WORK REQUEST ::
Down to the last line, set down the listing below exactly, apart from its pictures.

SOURCE MATERIAL ::
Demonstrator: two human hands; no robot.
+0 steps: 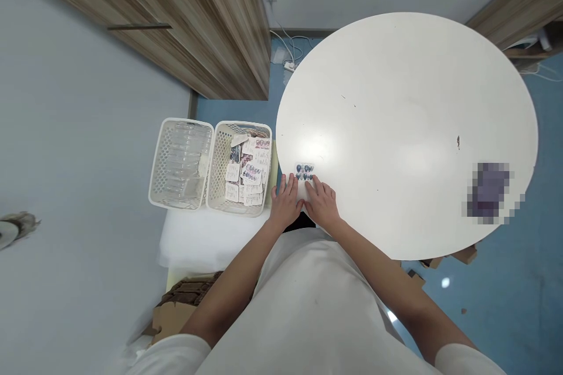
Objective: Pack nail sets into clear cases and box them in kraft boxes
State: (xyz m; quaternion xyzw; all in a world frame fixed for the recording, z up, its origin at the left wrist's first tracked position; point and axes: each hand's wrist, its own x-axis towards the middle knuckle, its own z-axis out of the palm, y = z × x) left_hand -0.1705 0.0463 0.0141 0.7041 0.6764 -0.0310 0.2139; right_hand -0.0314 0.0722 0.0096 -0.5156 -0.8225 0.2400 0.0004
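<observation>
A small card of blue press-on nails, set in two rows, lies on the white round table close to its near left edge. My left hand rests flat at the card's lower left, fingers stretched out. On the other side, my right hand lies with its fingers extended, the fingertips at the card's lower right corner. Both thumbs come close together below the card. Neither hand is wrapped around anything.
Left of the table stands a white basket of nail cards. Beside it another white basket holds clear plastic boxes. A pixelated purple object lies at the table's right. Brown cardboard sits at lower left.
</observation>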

SOLUTION BELOW ::
Demonstrator: two human hands; no robot.
+0 steps: 
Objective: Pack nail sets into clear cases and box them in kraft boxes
State: (xyz m; quaternion xyzw; all in a world frame fixed for the recording, z up, its origin at the left wrist's first tracked position; point and axes: each hand's wrist, its own x-axis towards the middle knuckle, its own z-axis out of the palm, y = z × x) left_hand -0.1705 0.0463 0.0141 0.7041 0.6764 -0.0310 0.2139; right_hand -0.0314 0.0722 0.0096 -0.5156 -0.8225 0.2400 0.0004
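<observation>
A small card of blue press-on nails, set in two rows, lies on the white round table close to its near left edge. My left hand rests flat at the card's lower left, fingers stretched out. On the other side, my right hand lies with its fingers extended, the fingertips at the card's lower right corner. Both thumbs come close together below the card. Neither hand is wrapped around anything.
Left of the table stands a white basket of nail cards. Beside it another white basket holds clear plastic boxes. A pixelated purple object lies at the table's right. Brown cardboard sits at lower left.
</observation>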

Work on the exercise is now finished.